From fake news and social media echo chambers, to the potential impact of AR and machine learning on brand marketing, it’s already shaping up to be a notable year for communications.
Last month, at the ellwood atfield gallery, PRCA unveiled its annual list of recommendations for great communications, with insights from senior members across the industry.
The “17 for ’17” covers a wide range of topics that will affect practitioners in the year ahead, including high levels of cynicism about corporations, the move towards live content, and the need to maintain the industry’s growth through hiring talent, especially diverse talent.
business and consumer trends
Speakers at the launch event included Trevor Hardy, CEO of The Future Laboratory, who looked at business and consumer trends for 2017. These included the crisis of “systemic distrust” affecting individual brands and entire sectors, which means businesses are having to work much harder to earn our trust. They are having to learn to communicate in different ways: “radical transparency” and “brutal honesty” are now the order of the day.
Hardy also argued that consumer trust has shifted from being based on rational thinking, to being based on an “emotional economy”: how we feel – about everything from brands to public figures – now has greater currency than facts. Hardy suggested that the US presidential election result was evidence of this: “For the first time, facts and the logical argument were literally trumped by emotion, everywhere”.
The phenomenon of fake news was, inevitably, a preoccupying theme for all the speakers and panellists at the event, including the rise of the clickbait model of journalism. Edelman’s UK MD of Corporate and Financial Nick Barron, however, asserted that:
“The post-truth narrative is comforting for London liberals, as it’s an easy label to avoid having to deal with the real issues. The public are not stupid and we are all resistant to facts, because we are all too certain now that our side is right. Tribalism has taken over”.
In these interesting times, it’s no surprise that three of the PRCA’s recommendations concern the challenges and opportunities for brands of our need for escapism and digital detox, and our demand for brands to have an authentic purpose at their heart.
As Ketchum’s Director of Consumer Lifestyle Saska Graville, who was on the discussion panel at the “17 for 2017” launch, said:
“I want brands to remind me that people are kind, that they can be a force for good, and there is still joy in the world”.

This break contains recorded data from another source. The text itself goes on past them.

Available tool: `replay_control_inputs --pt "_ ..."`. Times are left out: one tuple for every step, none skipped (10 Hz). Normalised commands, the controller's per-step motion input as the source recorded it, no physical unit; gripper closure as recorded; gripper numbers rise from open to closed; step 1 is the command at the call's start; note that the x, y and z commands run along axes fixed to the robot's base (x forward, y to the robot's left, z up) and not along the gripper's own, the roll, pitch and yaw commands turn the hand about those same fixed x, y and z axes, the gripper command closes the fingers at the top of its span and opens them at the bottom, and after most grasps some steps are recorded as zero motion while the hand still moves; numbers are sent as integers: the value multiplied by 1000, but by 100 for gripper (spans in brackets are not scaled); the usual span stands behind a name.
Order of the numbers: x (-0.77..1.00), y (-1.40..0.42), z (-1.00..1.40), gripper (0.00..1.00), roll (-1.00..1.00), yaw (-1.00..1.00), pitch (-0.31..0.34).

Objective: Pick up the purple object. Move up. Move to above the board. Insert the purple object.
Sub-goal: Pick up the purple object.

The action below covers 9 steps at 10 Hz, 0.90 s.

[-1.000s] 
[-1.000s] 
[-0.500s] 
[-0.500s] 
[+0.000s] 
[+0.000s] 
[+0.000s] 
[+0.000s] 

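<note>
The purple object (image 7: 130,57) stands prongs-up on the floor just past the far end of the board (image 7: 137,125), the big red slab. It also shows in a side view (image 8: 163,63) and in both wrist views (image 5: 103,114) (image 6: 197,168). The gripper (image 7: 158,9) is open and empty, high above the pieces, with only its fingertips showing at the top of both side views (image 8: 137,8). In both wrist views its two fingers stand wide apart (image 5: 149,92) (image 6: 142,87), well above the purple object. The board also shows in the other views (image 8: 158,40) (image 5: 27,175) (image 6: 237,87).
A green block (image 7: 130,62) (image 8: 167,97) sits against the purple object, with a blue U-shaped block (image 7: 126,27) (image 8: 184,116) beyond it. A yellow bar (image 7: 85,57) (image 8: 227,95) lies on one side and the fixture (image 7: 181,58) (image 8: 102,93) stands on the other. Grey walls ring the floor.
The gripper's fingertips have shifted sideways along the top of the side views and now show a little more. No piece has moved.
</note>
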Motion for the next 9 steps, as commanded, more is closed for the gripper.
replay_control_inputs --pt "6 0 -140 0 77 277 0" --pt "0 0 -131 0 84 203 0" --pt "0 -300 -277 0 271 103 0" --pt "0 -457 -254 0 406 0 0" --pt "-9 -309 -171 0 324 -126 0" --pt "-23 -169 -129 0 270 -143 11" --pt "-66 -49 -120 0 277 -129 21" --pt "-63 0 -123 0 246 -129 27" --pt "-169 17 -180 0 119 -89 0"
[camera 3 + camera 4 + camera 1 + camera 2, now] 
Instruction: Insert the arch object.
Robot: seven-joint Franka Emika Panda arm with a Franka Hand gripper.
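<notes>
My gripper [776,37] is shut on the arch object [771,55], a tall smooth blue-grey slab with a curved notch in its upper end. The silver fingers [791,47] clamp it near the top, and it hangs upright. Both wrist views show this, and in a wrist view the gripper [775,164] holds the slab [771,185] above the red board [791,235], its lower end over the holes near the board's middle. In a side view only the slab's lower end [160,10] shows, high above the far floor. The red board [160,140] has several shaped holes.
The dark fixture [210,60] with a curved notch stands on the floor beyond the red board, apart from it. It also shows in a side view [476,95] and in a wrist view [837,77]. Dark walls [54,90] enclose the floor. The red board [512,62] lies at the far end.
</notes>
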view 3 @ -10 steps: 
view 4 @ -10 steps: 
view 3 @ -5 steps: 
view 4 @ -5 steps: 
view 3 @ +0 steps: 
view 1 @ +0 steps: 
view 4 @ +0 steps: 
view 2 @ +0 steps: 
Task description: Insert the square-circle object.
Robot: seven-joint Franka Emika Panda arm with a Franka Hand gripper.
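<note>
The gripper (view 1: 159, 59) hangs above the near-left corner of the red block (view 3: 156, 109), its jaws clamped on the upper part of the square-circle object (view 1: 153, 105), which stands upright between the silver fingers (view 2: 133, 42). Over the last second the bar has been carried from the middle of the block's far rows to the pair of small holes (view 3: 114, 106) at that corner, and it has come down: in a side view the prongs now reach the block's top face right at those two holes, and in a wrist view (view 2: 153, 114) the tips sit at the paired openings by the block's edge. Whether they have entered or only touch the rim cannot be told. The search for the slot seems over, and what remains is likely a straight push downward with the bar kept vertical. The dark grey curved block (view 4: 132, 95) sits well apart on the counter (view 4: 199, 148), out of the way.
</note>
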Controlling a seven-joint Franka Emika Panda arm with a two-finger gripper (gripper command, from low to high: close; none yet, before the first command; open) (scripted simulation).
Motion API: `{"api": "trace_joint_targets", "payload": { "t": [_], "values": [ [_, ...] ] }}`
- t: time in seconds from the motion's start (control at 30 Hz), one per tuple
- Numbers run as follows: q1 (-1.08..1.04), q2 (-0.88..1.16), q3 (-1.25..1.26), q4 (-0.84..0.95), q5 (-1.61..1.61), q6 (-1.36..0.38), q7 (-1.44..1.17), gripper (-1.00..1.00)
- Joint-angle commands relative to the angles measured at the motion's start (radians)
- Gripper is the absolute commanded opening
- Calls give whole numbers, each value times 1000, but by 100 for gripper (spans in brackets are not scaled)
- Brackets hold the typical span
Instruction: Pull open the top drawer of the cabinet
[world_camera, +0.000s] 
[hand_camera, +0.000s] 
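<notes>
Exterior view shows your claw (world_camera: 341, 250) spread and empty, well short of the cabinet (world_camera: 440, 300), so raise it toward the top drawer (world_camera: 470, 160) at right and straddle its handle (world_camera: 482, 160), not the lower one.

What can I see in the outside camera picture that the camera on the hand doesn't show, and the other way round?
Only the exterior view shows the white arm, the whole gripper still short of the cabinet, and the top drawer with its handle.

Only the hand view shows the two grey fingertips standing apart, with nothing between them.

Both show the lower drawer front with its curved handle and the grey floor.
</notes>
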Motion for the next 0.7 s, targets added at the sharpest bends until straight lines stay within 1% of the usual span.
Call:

Another speaker (who is unlikely to be taking a digital detox any time soon) was digital specialist Tom Sanville from MSL, who showed some stunning examples of how brands and organisations are using VR and AR, and hammered home the scope of the potential for creating immersive experiences: by 2020, the VR industry will be worth around $30 billion, and by 2025, 500m VR headsets will have been sold. That’s a lot of opportunities to influence.
beyond the 17 recommendations
There are, of course, other aspects of society that will define communications in 2017. The panel cited various examples, from the reputational impact of the increasing number of data breaches, to platforms such as Snapchat that brands are just starting to use properly, to embracing “age-agnostic” creative featuring older women (this will resonate with anyone who saw the recent Twitter storm over a picture of a very elderly woman being used to illustrate a news story about over-55s).
As various commentators assert that “alternative facts” are likely to spread from the political to the corporate arena, it will be fascinating to see how the new communications and media environment evolves over the course of this year.